Sydney, Jul 28: Nearly 3 billion koalas, kangaroos and other native Australian animals were killed or displaced by bushfires in 2019 and 2020, a study by the World Wide Fund for Nature (WWF) said on Tuesday, triple the group's earlier estimates.

Some 143 million mammals, 2.46 billion reptiles, 180 million birds and 51 million frogs were impacted by the country's worst bushfires in decades, the WWF said.

When the fires were still blazing, the WWF estimated the number of affected animals at 1.25 billion. The fires destroyed more than 11 million hectares (37 million acres) across the Australian southeast, equal to about half the area of the United Kingdom.

"This ranks as one of the worst wildlife disasters in modern history," said WWF-Australia Chief Executive Officer Dermot O'Gorman in a statement.

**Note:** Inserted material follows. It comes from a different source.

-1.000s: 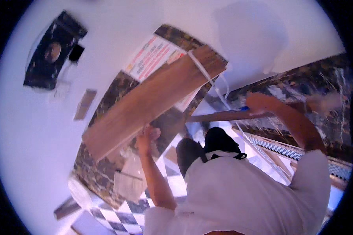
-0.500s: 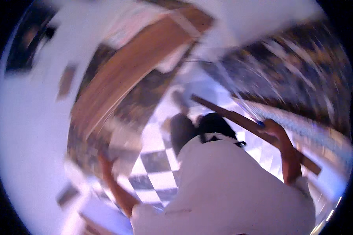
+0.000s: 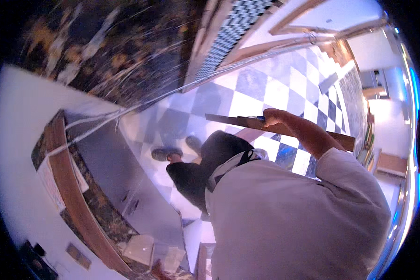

The project leader Lily Van Eeden, from the University of Sydney, said the research was the first continent-wide analysis of animals impacted by the bushfires, and "other nations can build upon this research to improve understanding of bushfire impacts everywhere".

The total number included animals which were displaced because of destroyed habitats and now faced lack of food and shelter or the prospect of moving to habitat that was already occupied.

The main reason for raising the number of animal casualties was that researchers had now assessed the total affected area, rather than focusing on the most affected states, they said.

After years of drought made the Australian bush unusually dry, the country battled one of its worst bushfire seasons ever from September 2019 to March 2020, resulting in 34 human deaths and nearly 3,000 homes lost.